What to produce.
Within the listing below, please copy exactly the lines between the line holding "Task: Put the" and the line holding "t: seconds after", inclusive.

Input data.

*****

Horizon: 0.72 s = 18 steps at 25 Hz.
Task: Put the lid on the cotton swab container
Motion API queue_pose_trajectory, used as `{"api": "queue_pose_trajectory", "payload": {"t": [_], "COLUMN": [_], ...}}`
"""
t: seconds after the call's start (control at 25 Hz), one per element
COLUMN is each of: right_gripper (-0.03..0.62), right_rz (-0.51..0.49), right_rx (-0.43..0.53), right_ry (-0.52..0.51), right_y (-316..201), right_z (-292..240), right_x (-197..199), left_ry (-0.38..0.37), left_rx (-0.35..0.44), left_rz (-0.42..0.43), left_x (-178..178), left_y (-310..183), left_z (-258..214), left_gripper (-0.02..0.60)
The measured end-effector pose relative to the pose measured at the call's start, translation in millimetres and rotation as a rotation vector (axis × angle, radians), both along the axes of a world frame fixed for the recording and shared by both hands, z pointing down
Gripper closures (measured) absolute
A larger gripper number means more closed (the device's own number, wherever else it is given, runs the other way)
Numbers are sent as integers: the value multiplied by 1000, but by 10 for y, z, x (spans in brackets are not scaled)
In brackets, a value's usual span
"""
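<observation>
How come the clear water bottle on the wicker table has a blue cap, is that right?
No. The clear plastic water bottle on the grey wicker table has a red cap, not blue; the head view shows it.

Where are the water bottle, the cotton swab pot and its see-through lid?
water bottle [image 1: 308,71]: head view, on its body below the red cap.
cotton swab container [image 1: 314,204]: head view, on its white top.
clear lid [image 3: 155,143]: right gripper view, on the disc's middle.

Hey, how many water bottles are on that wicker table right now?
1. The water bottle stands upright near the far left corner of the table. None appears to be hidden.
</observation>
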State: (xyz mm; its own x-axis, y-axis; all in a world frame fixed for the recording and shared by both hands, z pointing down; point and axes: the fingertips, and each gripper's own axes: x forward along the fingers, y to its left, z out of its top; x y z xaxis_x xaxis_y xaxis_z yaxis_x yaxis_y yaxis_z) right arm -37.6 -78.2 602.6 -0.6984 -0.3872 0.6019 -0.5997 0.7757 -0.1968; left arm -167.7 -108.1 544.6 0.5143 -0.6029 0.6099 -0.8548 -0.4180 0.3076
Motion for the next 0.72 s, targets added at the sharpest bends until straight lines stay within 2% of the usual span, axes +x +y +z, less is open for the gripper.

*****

Task output.
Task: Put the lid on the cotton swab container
Motion API queue_pose_trajectory, used as `{"api": "queue_pose_trajectory", "payload": {"t": [_], "COLUMN": [_], ...}}`
"""
t: seconds after the call's start (control at 25 Hz), one per element

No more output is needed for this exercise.